Про зрение в метафизике
Джорджо де Кирико в Третьяковской галерее
Выставка искусство
В Новой Третьяковке открылась выставка "Джорджо де Кирико. Метафизические прозрения". Беспрецедентный показ работ одного из знаменитейших живописцев ХХ века, практически не представленного в российских собраниях,— первое событие фестиваля "Черешневый лес" в этом году. Рассказывает Сергей Ходнев.
Как ни удивительно, это первая в России выставка, посвященная Джорджо де Кирико (1888-1978). Учитывая то почтение, с которым у нас давно уже принято произносить имя художника, очень легко себе вообразить, как где-нибудь в 1980-е, после "Москвы--Парижа", условная Ирина Александровна Антонова обходит все нужные инстанции и собирает у себя де Кирико со всего света, и знающая публика благодарно стоит на Волхонке в бесконечной очереди. Но нет, не было такого. Хотя еще в 1920-е его работы привозили в Москву в составе большой сборной выставки современного французского (да-да) искусства. Нарком Луначарский, сделав ложные выводы из античной образности де Кирико, почем зря ославил тишайшего художника сторонником "цезаристских устремлений Муссолини" — и настоящий роман отечественной публики с искусством живописца, по необходимости заочный, начался лишь несколько десятилетий спустя.
Правда, одна-единственная картина де Кирико, его "Римлянки", все-таки оказалась в собрании Музея нового западного искусства, а потом, соответственно, в ГМИИ. Сейчас положение дел с межмузейным обменом менее оптимистично, чем в 1980-е, и оказавшихся в Нью-Йорке главных вещей 1910-х годов на выставке нет. Так что, помимо одиноких московских "Римлянок", выставка в ГТГ собрана на материале европейских коллекций, включая римский Фонд Джорджо и Изы де Кирико и парижский Центр Помпиду. Сквозной хронологии в экспозиции, оформленной Сергеем Чобаном и Агнией Стерлиговой, нет — но это, как выясняется, даже удобнее в случае де Кирико, творчество которого находилось в непростых отношениях со временем: опережало, скажут одни, отставало, возразят другие.
Собственно "метафизическая живопись", прославившая молодого художника,— совсем краткий период 1910-х годов, когда де Кирико своим ницшеанством и томлением по антично-ренессансным формам напоминал не буянивших ровно в то время футуристов, а скорее уж раннего д'Аннунцио. От удачно найденной причудливой и новаторской манеры он до странного быстро откажется, объявит себя преемником Рафаэля и Тициана и станет без ложной скромности подписывать иные холсты "pictor optimus", "наилучший живописец". Чуть позже в его метафизику влюбятся сюрреалисты — для которых будет ужасным разочарованием, что их итальянский кумир перешел на консервативные позиции. Наконец, в 1950-е "наилучший живописец" возвращается к юношеской манере и уже до самой смерти увлеченно занимается самоцитированием и самоповторами.

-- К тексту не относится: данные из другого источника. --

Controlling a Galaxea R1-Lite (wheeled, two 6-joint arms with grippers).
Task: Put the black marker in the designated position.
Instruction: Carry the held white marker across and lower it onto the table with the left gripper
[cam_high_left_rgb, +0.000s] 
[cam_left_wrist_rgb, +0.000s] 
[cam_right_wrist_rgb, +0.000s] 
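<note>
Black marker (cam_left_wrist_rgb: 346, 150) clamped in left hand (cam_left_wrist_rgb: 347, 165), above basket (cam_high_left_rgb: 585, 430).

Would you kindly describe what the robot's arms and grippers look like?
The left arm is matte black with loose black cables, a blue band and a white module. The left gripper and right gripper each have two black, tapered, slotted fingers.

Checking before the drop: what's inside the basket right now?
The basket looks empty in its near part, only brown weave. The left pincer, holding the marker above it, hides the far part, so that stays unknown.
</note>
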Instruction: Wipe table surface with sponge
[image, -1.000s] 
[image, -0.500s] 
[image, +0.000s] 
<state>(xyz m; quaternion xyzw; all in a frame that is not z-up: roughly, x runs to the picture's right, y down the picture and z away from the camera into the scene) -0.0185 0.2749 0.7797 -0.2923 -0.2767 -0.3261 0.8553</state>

Визуальный арсенал "метафизических" вещей — пустынные площади, аркады, башни, греко-римские скульптуры и капители, мольберты и манекены — оправдывает ожидания: разлитое в этих композициях ощущение смутной, сновидческой тревоги действительно плохо передают репродукции. Но они не передают и того обстоятельства, что по качеству своему это живопись очень разного достоинства. Смотреть же на то, как де Кирико разных периодов пытался писать "под Беклина", "под Тинторетто", "под Рубенса", "под Ватто", просто неловко. Особенно это касается поздних автопортретов. Немолодой человек с внешностью не то чтобы эльгрековского вельможи важно позирует то в латах, то в пышном наряде XVII века: чудачество настолько звонкое и настолько искреннее без всякой метафизики, что даже вызывает симпатию.
Возможно, именно театральный, актерский нерв почувствовал в де Кирико Сергей Дягилев, когда заказывал художнику оформление своих поздних спектаклей — из Музея Виктории и Альберта в Третьяковку привезли костюмы к балетам "Протей", "Пульчинелла", "Бал". Костюмы к "Балу" с разбросанными по корпусу ордерными деталями, положим, эффектнее, но особенно характерно присутствие здесь "Пульчинеллы": эксперименты Стравинского с музыкой XVIII столетия, весь этот "обцарапанный Бах" — сущностным образом очень похож на язык лучших вещей де Кирико. И это лишнее доказательство тому, что, пытаясь нащупать способы взаимодействия с классическим наследием, разные области искусства ХХ века вовсе не были при этом изолированы друг от друга непроницаемыми переборками.